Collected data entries
------------------------------------------------------------------------
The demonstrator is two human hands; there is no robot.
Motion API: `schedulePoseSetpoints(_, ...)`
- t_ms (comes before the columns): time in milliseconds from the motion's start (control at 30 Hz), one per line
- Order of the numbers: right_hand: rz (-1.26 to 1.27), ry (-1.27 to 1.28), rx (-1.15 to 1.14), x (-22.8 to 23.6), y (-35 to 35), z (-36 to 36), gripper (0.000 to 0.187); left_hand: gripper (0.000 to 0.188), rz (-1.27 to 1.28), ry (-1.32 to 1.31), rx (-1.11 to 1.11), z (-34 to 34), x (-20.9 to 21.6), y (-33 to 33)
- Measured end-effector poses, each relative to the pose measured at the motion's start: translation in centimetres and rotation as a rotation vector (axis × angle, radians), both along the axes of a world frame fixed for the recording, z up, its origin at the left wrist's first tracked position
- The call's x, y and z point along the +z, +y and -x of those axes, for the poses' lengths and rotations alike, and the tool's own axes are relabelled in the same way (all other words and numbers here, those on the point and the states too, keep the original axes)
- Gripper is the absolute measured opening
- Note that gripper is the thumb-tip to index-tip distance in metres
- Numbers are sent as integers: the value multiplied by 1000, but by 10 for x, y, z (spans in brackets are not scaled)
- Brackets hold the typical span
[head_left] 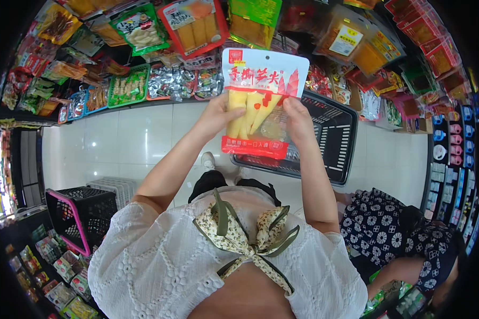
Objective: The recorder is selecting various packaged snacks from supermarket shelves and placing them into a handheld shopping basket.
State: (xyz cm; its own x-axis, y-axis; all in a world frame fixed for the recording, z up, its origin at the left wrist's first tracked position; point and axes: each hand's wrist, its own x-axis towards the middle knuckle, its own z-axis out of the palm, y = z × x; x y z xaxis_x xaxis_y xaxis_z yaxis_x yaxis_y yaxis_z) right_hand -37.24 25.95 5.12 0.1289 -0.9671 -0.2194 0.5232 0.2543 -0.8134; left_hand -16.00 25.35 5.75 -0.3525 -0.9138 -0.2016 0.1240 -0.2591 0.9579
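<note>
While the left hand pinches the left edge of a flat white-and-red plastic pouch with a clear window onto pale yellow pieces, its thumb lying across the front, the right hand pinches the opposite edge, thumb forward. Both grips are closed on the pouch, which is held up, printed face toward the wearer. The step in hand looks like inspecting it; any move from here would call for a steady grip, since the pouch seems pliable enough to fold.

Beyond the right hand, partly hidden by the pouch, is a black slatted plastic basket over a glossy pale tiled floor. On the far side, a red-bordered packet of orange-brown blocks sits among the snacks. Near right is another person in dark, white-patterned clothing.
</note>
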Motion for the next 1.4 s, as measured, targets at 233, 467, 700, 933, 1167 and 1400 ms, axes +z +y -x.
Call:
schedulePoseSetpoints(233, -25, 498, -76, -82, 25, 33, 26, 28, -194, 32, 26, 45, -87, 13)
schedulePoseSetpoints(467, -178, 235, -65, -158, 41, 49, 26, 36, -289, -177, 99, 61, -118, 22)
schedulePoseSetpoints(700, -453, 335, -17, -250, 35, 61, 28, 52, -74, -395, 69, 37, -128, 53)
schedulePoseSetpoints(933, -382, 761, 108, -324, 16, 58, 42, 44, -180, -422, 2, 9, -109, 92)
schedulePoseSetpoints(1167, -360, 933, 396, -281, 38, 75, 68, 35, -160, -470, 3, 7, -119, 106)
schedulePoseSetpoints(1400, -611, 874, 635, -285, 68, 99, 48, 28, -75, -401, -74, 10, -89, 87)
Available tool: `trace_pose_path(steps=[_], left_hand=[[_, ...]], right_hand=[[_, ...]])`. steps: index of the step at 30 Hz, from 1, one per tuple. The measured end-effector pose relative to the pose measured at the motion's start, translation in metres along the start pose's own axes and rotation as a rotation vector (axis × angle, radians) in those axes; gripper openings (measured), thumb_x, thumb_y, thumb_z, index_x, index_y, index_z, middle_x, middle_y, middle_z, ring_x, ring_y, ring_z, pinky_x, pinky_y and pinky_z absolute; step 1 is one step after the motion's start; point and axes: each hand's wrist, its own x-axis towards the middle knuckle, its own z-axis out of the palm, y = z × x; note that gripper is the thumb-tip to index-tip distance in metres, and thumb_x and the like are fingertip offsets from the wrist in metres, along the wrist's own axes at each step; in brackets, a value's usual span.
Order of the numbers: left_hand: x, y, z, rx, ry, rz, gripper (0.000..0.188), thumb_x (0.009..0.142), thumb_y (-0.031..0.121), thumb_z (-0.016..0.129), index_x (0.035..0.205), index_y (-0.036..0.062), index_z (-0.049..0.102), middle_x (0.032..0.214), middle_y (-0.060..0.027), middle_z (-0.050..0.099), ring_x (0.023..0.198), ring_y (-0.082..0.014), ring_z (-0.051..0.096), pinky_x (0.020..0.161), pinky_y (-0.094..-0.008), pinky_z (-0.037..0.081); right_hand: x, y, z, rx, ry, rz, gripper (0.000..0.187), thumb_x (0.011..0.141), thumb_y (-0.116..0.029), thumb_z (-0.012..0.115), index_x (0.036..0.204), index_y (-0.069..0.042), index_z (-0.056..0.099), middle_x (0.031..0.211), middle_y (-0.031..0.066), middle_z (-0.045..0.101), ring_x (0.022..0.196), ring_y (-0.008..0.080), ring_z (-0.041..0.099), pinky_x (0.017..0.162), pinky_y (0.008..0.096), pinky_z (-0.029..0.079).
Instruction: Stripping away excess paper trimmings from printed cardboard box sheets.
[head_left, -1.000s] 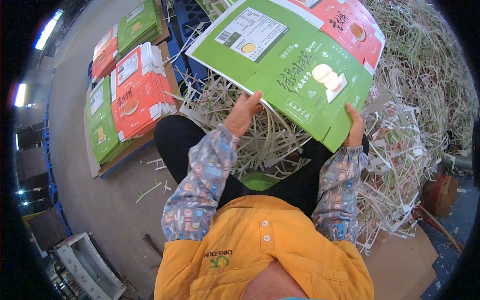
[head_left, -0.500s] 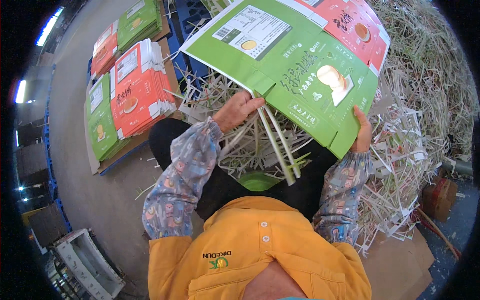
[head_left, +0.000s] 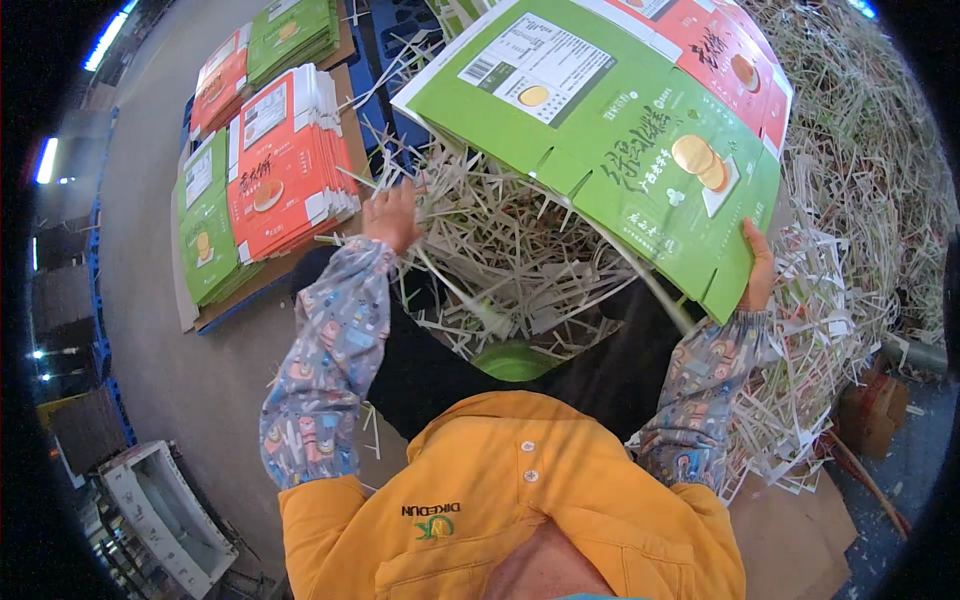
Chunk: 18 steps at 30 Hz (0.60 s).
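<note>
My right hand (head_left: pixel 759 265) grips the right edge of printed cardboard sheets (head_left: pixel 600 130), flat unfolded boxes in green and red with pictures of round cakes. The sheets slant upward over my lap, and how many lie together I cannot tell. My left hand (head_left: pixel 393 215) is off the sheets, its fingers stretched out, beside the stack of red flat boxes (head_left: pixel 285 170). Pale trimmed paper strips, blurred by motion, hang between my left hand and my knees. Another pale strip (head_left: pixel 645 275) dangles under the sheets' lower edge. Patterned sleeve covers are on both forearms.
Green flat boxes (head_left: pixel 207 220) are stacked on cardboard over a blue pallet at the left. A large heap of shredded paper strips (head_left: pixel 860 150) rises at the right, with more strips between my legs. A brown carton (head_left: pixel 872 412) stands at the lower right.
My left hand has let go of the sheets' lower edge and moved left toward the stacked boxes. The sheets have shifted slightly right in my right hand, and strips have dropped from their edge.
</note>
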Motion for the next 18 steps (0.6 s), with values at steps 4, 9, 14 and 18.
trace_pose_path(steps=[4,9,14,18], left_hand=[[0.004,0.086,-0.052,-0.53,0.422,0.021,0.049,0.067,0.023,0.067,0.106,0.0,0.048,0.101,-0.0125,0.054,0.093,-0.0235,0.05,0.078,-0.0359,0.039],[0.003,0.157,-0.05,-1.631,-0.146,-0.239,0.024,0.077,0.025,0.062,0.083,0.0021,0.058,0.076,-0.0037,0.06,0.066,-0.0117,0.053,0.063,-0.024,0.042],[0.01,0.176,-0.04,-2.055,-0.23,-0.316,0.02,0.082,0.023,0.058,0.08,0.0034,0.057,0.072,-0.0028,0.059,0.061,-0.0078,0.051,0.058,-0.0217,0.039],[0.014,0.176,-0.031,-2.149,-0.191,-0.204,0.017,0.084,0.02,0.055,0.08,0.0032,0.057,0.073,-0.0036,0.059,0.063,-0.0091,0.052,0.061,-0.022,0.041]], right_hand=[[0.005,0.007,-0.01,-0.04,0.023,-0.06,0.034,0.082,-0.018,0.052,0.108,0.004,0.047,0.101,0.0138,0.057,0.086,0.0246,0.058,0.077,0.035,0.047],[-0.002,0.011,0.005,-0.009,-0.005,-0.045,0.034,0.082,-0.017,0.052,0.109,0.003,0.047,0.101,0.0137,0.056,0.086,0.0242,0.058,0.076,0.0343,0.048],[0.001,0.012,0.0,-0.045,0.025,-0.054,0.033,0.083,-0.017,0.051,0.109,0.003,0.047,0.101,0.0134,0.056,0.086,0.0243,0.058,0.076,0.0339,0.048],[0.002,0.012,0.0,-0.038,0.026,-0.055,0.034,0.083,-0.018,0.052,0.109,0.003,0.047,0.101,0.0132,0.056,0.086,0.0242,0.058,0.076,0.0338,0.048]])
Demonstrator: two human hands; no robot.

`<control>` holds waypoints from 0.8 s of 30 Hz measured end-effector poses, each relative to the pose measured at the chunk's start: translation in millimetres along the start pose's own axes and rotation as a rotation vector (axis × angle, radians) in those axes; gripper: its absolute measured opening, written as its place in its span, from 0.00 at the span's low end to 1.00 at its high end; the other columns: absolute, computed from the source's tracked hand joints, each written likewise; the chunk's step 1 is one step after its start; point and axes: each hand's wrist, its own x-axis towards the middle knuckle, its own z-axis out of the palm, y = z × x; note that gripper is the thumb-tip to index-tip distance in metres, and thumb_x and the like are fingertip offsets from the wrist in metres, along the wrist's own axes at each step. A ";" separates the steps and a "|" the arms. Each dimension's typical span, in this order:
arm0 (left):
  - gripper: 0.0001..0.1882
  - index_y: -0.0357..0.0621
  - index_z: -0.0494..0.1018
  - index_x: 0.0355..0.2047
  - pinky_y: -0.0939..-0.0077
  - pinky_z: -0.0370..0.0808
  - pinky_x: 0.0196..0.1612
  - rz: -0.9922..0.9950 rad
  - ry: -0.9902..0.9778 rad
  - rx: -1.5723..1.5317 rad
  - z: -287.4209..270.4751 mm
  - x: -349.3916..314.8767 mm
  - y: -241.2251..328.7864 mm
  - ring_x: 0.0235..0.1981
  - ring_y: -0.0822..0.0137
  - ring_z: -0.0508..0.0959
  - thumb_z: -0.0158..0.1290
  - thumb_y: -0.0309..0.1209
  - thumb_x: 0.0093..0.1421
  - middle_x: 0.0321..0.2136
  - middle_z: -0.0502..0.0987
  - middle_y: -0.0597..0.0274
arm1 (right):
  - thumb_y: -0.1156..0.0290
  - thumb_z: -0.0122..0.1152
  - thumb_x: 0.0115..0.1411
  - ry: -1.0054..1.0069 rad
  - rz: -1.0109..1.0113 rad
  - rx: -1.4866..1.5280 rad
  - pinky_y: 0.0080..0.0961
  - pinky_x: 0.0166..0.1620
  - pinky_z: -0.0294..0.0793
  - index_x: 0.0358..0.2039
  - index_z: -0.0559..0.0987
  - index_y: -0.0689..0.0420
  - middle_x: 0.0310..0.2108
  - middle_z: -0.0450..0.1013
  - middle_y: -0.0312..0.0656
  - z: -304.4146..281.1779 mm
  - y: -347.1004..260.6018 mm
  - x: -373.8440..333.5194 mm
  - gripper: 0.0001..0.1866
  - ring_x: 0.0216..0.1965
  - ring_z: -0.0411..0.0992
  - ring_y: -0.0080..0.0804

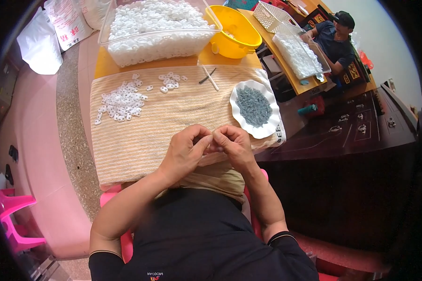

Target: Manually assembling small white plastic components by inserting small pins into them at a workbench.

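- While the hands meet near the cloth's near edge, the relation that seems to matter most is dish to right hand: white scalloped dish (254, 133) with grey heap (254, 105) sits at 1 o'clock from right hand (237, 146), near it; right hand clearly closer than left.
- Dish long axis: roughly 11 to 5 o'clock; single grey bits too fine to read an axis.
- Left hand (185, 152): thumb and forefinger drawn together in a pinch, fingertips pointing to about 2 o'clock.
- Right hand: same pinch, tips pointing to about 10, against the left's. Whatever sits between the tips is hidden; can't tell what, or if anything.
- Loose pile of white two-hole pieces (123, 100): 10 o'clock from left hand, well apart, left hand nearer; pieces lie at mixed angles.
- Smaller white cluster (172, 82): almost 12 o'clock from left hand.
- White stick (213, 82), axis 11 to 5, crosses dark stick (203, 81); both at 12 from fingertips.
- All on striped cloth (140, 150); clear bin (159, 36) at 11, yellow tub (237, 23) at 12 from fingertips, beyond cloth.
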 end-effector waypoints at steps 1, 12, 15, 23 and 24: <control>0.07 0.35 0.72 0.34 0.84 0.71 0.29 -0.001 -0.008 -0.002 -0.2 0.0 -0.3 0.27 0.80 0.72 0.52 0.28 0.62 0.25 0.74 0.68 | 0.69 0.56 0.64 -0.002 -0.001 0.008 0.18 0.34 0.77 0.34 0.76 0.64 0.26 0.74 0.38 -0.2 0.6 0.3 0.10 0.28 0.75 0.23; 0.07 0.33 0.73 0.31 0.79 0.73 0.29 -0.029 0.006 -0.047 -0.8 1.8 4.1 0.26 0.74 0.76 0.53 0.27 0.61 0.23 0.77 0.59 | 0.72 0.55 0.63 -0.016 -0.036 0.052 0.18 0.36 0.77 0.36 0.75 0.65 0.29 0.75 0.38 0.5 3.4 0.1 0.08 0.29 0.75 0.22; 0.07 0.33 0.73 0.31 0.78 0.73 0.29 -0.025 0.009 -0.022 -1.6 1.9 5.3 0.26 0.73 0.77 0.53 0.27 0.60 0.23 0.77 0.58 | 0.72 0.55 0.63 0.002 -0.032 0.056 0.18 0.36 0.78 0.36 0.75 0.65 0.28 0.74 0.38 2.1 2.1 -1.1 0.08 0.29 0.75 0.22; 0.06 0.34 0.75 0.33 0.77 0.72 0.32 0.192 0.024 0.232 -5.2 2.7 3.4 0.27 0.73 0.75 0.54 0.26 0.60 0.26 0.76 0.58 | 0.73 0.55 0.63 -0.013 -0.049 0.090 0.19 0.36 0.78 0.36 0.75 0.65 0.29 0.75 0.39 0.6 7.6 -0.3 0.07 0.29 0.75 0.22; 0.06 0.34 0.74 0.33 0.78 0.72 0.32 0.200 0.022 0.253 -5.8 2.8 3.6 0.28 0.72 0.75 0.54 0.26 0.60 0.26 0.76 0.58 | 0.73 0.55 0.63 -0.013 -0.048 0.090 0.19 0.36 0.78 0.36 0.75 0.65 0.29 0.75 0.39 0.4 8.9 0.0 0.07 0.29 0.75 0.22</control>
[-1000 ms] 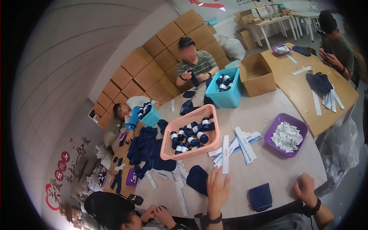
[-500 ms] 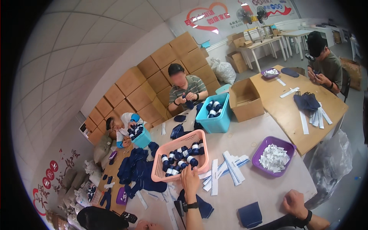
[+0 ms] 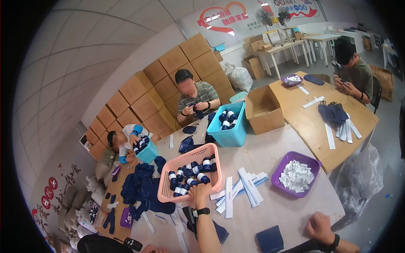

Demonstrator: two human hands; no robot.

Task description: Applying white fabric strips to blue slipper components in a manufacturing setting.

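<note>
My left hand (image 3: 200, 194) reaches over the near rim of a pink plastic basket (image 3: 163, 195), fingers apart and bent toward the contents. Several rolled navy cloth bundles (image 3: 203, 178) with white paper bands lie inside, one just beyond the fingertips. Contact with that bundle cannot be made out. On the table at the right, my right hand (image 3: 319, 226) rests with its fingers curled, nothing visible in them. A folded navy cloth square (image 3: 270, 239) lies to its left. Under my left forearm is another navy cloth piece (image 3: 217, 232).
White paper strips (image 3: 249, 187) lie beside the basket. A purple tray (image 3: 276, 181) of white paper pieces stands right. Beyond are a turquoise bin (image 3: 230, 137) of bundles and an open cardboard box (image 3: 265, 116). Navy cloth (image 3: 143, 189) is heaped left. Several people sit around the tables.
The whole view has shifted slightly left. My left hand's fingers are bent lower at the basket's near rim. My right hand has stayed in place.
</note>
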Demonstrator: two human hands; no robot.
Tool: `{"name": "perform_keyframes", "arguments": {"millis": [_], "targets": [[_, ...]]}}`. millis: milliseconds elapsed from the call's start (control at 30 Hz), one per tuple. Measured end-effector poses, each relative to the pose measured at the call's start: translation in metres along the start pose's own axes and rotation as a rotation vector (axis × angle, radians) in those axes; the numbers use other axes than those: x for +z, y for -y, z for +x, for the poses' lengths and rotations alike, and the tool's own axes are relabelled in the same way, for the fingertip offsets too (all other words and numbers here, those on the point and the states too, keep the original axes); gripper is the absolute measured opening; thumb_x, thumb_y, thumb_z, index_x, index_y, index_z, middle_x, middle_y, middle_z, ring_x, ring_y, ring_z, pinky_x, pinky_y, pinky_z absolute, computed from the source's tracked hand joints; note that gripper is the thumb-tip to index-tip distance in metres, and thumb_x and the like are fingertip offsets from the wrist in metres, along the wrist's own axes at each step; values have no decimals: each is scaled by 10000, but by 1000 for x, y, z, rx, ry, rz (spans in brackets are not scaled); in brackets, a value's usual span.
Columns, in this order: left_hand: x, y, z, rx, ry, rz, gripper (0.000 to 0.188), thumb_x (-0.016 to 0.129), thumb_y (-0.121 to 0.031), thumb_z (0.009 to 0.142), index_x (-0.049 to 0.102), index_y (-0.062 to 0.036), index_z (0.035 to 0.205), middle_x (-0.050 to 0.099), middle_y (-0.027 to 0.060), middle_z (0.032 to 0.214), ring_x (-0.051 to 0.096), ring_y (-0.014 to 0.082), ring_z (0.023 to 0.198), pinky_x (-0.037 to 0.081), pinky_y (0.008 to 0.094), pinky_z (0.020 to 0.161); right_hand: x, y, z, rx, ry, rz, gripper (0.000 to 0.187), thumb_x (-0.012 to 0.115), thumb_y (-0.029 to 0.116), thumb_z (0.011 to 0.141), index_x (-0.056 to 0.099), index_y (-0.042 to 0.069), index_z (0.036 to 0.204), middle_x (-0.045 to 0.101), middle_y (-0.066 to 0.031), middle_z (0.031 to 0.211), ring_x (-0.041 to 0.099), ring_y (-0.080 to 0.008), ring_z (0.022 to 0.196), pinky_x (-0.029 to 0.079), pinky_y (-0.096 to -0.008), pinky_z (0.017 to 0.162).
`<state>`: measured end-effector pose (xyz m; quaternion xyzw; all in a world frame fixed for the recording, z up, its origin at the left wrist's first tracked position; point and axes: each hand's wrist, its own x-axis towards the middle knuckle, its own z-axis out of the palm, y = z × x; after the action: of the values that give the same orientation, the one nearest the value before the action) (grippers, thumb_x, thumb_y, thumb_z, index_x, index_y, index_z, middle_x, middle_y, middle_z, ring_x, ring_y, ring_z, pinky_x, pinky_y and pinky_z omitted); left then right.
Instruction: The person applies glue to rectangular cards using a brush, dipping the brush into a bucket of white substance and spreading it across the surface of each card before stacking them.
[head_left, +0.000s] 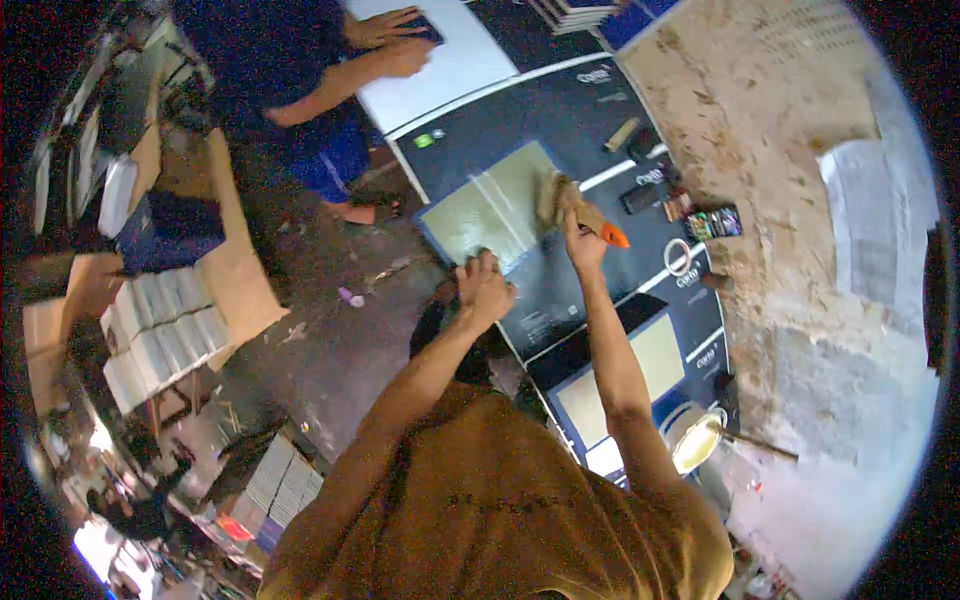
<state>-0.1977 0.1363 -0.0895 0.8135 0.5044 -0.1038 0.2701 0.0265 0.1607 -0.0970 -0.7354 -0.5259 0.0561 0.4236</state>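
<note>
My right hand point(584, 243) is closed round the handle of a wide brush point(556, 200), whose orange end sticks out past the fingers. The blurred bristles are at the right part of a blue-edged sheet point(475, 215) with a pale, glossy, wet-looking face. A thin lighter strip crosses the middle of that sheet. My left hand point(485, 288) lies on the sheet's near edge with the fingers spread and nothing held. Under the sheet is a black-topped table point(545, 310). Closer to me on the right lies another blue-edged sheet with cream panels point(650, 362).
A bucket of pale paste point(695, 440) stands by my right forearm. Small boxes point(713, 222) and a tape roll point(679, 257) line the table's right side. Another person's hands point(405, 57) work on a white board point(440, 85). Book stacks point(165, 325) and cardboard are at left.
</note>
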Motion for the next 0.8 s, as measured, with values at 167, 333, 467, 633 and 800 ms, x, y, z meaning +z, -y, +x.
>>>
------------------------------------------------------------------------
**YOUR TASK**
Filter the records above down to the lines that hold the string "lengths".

**SOLUTION FOR THIS PROBLEM**
- The call's x, y and z point along the +z, +y and -x of those axes, for the poses' lengths and rotations alike, and the tool's own axes are relabelled in the same way (all other words and numbers here, those on the point and the states too, keep the original axes)
Tool: `{"name": "perform_keyframes", "arguments": {"millis": [_], "targets": [[_, ...]]}}`. millis: milliseconds elapsed from the call's start (control at 30 Hz), one per tuple. Measured end-effector poses, each relative to the pose measured at the call's start: translation in metres along the start pose's own axes and rotation as a rotation vector (axis × angle, radians) in those axes; the numbers use other axes than those: x for +z, y for -y, z for +x, for the poses' lengths and rotations alike, and the tool's own axes are relabelled in the same way, for the fingertip offsets too (all other words and numbers here, those on the point and the states too, keep the original axes); gripper is the absolute measured opening; thumb_x, thumb_y, thumb_z, index_x, index_y, index_z, middle_x, middle_y, middle_z, ring_x, ring_y, ring_z, pinky_x, pinky_y, pinky_z absolute, computed from the source's tracked hand joints; note that gripper is the thumb-tip to index-tip distance in metres, and thumb_x and the like are fingertip offsets from the wrist in metres, along the wrist's own axes at each step; values have no decimals: each is scaled by 10000, but by 1000 for x, y, z, rx, ry, rz (spans in brackets are not scaled); in brackets, a value's usual span.

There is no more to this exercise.